L'auteur qui, né au Bélarus et semble connaître de première main la vie dans les régimes totalitaires, a émigré aux Etats-Unis, ne se contente pas de réfuter l'idée d'une technologie de libération (comme on a dit "théologie de libération"), il rappelle, mobilisant l'exemple des sociétés de l'empire soviétique défait, qu'Internet, comme avant la télévision, apportent le divertissement plutôt que la réflexion, les loisirs plutôt que la démocratie.
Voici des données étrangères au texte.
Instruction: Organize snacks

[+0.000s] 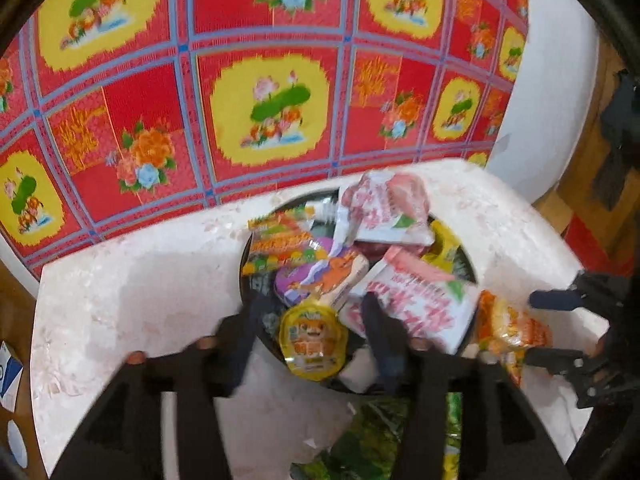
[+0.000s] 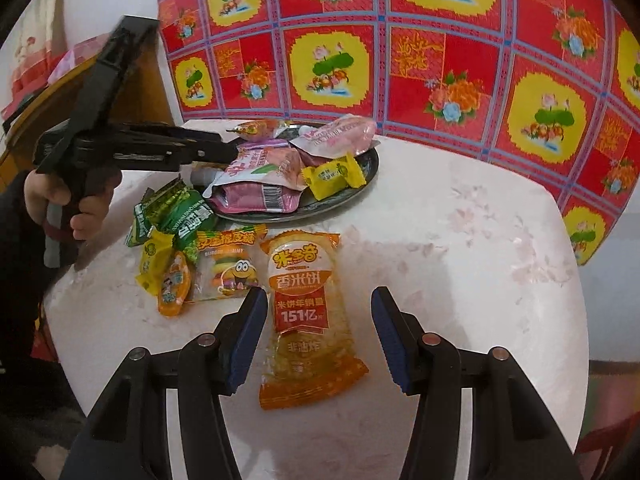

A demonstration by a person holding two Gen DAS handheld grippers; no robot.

Internet comme la TV renforce l'emprise du "cirque" et du spectacle sur la société : sport professionnel, jeux, people... le numérique accentue leur pénétration et ils renforcent les Etats totalitaires. Sur ce plan, l'examen de la vie dans l'Allemagne soviétisée (RDA) est souvent éclairant (il aurait pu mentionner la Hongrie des livres d'Imre Kertesz). Internet, otium du peuple ?

On lira cet ouvrage pour douter, même si l'auteur, qui fricote dans les "hauts lieux" de "l'intelligentsia numérique américaine" (cf. sa bio sur son site), ne semble pas douter de sa manière journalistique de douter. La faiblesse, voire l'absence totale d'outils scientifiques et de réflexion sur cette absence sont frappants. N'est-ce pas un des effets ultimes de la croyance aux effets d'Internet que de croire que la vérité peut se livrer spontanément, sans rupture ("verum index sui et falsi" ), sans pratique scientifique ou politique ? Pour approfondir et affermir la thèse avancée dans ce travail, une histoire rigoureuse du rôle des médias dans les Etats totalitaires est indispensable. Or nous ne l'avons pas. Reste l'histoire contemporaine : ce qui se passe au Moyen-Orient et au Maghreb pourrait aider à y voir plus clair dans le rôle et les limites politiques du Web et de ses réseaux sociaux (tandis que continuent les brouillages satellitaires). Mais que peut-on savoir, que peut-on espérer savoir ? C'est d'abord cela que l''on ne sait pas.